Every record below should be printed exactly as given.

Recorded data

----------------

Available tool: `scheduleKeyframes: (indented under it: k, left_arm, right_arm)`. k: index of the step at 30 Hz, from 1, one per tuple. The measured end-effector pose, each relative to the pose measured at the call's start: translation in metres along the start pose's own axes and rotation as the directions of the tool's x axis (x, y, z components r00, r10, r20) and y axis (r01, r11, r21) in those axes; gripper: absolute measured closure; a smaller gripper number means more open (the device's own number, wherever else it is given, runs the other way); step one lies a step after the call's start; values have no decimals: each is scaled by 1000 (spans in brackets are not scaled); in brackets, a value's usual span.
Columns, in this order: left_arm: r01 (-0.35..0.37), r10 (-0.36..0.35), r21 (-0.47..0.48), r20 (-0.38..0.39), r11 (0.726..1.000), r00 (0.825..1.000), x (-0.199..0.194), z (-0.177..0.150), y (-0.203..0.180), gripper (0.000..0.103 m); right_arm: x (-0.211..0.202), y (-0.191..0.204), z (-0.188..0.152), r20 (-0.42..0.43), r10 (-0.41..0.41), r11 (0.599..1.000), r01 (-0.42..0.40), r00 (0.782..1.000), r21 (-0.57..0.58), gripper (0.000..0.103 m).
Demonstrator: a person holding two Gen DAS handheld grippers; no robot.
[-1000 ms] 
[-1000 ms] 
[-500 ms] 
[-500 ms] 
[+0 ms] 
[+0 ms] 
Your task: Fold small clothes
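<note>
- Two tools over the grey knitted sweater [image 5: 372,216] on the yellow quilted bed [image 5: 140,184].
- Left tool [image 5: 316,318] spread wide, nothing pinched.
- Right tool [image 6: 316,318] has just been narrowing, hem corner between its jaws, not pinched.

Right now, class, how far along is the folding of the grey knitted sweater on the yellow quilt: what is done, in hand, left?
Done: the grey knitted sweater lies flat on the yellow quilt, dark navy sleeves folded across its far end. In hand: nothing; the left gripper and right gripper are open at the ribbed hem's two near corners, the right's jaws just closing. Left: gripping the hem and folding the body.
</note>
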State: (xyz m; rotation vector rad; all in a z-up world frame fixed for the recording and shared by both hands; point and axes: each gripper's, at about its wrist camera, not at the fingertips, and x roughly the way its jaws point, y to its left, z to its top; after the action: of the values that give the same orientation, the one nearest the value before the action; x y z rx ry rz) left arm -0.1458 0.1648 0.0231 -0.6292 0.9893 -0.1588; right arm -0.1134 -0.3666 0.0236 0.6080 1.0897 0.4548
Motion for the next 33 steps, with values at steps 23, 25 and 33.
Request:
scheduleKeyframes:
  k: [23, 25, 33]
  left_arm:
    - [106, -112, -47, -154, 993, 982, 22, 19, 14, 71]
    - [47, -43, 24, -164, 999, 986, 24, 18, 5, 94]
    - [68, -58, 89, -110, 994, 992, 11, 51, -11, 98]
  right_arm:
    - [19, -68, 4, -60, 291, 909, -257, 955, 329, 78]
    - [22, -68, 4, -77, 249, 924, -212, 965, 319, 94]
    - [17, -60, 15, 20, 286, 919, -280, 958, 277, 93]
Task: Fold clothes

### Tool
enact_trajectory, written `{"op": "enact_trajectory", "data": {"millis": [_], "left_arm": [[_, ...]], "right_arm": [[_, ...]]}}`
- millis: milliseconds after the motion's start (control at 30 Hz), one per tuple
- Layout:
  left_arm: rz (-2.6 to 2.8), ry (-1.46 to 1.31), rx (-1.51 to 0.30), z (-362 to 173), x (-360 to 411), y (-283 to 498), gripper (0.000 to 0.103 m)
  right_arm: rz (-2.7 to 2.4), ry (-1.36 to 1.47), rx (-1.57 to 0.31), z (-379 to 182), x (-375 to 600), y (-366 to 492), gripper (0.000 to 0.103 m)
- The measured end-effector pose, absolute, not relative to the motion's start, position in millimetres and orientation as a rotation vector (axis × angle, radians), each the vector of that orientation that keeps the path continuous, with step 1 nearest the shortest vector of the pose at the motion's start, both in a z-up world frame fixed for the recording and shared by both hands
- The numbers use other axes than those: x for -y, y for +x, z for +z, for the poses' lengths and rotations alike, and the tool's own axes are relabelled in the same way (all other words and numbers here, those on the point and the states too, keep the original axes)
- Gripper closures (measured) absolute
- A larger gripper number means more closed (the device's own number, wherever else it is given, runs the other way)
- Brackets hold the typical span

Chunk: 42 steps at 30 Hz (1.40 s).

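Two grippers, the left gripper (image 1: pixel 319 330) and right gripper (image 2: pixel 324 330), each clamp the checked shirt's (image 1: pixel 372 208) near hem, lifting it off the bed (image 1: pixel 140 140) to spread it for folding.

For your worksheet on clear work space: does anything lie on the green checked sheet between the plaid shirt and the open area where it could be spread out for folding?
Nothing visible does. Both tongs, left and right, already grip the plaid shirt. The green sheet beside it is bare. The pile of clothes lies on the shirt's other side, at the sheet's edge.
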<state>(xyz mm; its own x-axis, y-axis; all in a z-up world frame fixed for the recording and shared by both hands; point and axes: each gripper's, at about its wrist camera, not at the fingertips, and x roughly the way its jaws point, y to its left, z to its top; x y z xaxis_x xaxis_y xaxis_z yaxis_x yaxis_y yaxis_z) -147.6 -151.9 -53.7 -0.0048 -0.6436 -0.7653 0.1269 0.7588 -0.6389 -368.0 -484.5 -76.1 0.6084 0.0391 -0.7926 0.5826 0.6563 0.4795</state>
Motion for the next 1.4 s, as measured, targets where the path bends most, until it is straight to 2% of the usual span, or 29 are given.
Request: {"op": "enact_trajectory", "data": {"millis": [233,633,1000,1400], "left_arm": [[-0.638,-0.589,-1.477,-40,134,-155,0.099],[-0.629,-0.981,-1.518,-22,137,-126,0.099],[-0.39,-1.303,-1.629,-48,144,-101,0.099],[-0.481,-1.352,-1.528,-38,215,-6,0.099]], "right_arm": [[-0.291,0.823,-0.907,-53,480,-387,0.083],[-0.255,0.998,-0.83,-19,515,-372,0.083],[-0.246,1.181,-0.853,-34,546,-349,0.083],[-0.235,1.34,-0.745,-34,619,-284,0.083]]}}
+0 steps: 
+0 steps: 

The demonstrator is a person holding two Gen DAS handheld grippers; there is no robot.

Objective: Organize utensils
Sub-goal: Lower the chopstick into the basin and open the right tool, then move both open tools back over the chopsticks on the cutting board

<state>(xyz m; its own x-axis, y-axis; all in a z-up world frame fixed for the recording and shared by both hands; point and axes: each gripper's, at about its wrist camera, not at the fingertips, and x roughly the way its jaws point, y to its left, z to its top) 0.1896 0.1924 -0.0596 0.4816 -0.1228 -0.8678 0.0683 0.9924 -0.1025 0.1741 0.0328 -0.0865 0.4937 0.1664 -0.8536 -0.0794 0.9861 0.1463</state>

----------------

Task output:
Available tool: `scheduleKeyframes: (indented under it: k, left_arm, right_arm)`. k: index of the step at 30 Hz, from 1, one per tuple. The measured end-effector pose, each relative to the pose measured at the call's start: translation in metres along the start pose's own axes and rotation as the directions of the tool's x axis (x, y, z components r00, r10, r20) and y axis (r01, r11, r21) in those axes; gripper: absolute measured closure; a smaller gripper number means more open (the device's own number, wherever else it is given, runs the other way); step one lies a step after the call's start; values have no decimals: each is scaled by 1000 (spans in brackets are not scaled); in brackets, a value's usual span.
Columns, in this order: left_arm: r01 (-0.35..0.37), r10 (-0.36..0.35), r21 (-0.47..0.48), r20 (-0.38..0.39), r11 (0.726..1.000), r00 (0.825..1.000), x (-0.199..0.194), z (-0.177..0.150), y (-0.203..0.180), gripper (0.000..0.103 m); right_arm: x (-0.211..0.202), y (-0.191..0.204), z (-0.188..0.152), r20 (-0.42..0.43), r10 (-0.41..0.41), r11 (0.599..1.000), r01 (-0.42..0.40), r00 (0.782..1.000), r21 (-0.57..0.58), gripper (0.000..0.103 m).
Demonstrator: a person holding two Gen DAS handheld grippers; no robot.
[-1000 ms] 
[-1000 ms] 
[-500 ms] 
[-500 ms] 
[+0 ms] 
[+0 ms] 
Your task: Fold small clothes
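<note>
- Two tools over the grey knitted sweater [image 5: 372,216] on the yellow quilted bed [image 5: 140,184].
- Left tool [image 5: 316,318] spread wide, nothing pinched.
- Right tool [image 6: 316,318] has just been narrowing, hem corner between its jaws, not pinched.

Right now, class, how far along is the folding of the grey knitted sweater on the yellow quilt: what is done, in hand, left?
Done: the grey knitted sweater lies flat on the yellow quilt, dark navy sleeves folded across its far end. In hand: nothing; the left gripper and right gripper are open at the ribbed hem's two near corners, the right's jaws just closing. Left: gripping the hem and folding the body.
</note>
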State: (xyz m; rotation vector rad; all in a z-up world frame fixed for the recording and shared by both hands; point and axes: each gripper's, at about its wrist camera, not at the fingertips, and x roughly the way its jaws point, y to its left, z to its top; after the action: of the values that give the same orientation, the one nearest the value before the action; x y z rx ry rz) left arm -0.1458 0.1648 0.0231 -0.6292 0.9893 -0.1588; right arm -0.1134 -0.3666 0.0236 0.6080 1.0897 0.4548
Motion for the next 33 steps, with values at steps 23, 25 and 33.
Request:
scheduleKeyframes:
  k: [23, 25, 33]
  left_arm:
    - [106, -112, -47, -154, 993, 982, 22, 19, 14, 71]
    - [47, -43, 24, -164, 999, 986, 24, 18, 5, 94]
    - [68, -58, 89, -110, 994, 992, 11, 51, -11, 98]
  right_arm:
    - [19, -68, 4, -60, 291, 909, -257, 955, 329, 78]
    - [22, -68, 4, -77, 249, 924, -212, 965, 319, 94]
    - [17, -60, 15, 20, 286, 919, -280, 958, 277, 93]
Task: Fold clothes

### Tool
enact_trajectory, written `{"op": "enact_trajectory", "data": {"millis": [_], "left_arm": [[_, ...]], "right_arm": [[_, ...]]}}`
- millis: milliseconds after the motion's start (control at 30 Hz), one per tuple
- Layout:
  left_arm: rz (-2.6 to 2.8), ry (-1.46 to 1.31), rx (-1.51 to 0.30), z (-362 to 173), x (-360 to 411), y (-283 to 498), gripper (0.000 to 0.103 m)
  right_arm: rz (-2.7 to 2.4), ry (-1.36 to 1.47), rx (-1.57 to 0.31), z (-379 to 182), x (-375 to 600), y (-366 to 492), gripper (0.000 to 0.103 m)
- The measured end-effector pose, absolute, not relative to the motion's start, position in millimetres and orientation as a rotation vector (axis × angle, radians), each the vector of that orientation that keeps the path continuous, with step 1 nearest the shortest vector of the pose at the motion's start, both in a z-up world frame fixed for the recording and shared by both hands
- The numbers use other axes than those: x for -y, y for +x, z for +z, for the poses' lengths and rotations alike, and the tool's own axes are relabelled in the same way (all other words and numbers here, those on the point and the states too, keep the original axes)
- Gripper closures (measured) absolute
- A larger gripper number means more closed (the device's own number, wherever else it is given, runs the other way)
- Brackets hold the typical span

Chunk: 42 steps at 30 Hz (1.40 s).

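Two grippers, the left gripper (image 1: pixel 319 330) and right gripper (image 2: pixel 324 330), each clamp the checked shirt's (image 1: pixel 372 208) near hem, lifting it off the bed (image 1: pixel 140 140) to spread it for folding.

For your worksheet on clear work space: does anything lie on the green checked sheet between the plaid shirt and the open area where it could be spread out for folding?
Nothing visible does. Both tongs, left and right, already grip the plaid shirt. The green sheet beside it is bare. The pile of clothes lies on the shirt's other side, at the sheet's edge.
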<state>(xyz mm; its own x-axis, y-axis; all in a z-up world frame fixed for the recording and shared by both hands; point and axes: each gripper's, at about its wrist camera, not at the fingertips, and x roughly the way its jaws point, y to its left, z to its top; x y z xaxis_x xaxis_y xaxis_z yaxis_x yaxis_y yaxis_z) -147.6 -151.9 -53.7 -0.0048 -0.6436 -0.7653 0.1269 0.7588 -0.6389 -368.0 -484.5 -76.1 0.6084 0.0391 -0.7926 0.5826 0.6563 0.4795</state>
Motion for the next 1.4 s, as measured, targets where the path bends most, until it is straight to 2% of the usual span, or 29 are given.
Request: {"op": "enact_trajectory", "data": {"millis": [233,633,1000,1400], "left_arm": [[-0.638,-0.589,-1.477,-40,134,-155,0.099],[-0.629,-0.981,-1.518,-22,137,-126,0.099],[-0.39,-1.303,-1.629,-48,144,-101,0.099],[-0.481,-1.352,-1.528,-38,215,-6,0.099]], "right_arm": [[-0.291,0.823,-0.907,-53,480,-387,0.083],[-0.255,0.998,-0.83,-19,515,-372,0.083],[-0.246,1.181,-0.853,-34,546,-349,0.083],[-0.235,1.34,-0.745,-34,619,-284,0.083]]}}
+0 steps: 
+0 steps: 

The demonstrator is a person holding two Gen DAS handheld grippers; there is no robot.

Objective: Organize utensils
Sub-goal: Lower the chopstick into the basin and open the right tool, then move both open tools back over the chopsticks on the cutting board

<state>(xyz m; its own x-axis, y-axis; all in a z-up world frame fixed for the recording and shared by both hands; point and axes: each gripper's, at about its wrist camera, not at the fingertips, and x roughly the way its jaws point, y to its left, z to its top) 0.1896 0.1924 -0.0596 0.4816 -0.1228 -0.8678 0.0683 0.9924 -0.1025 0.1741 0.0328 -0.0865 0.4937 0.1664 -0.8536 -0.0794 0.9861 0.1463</state>

Apart from this answer, nothing more is required.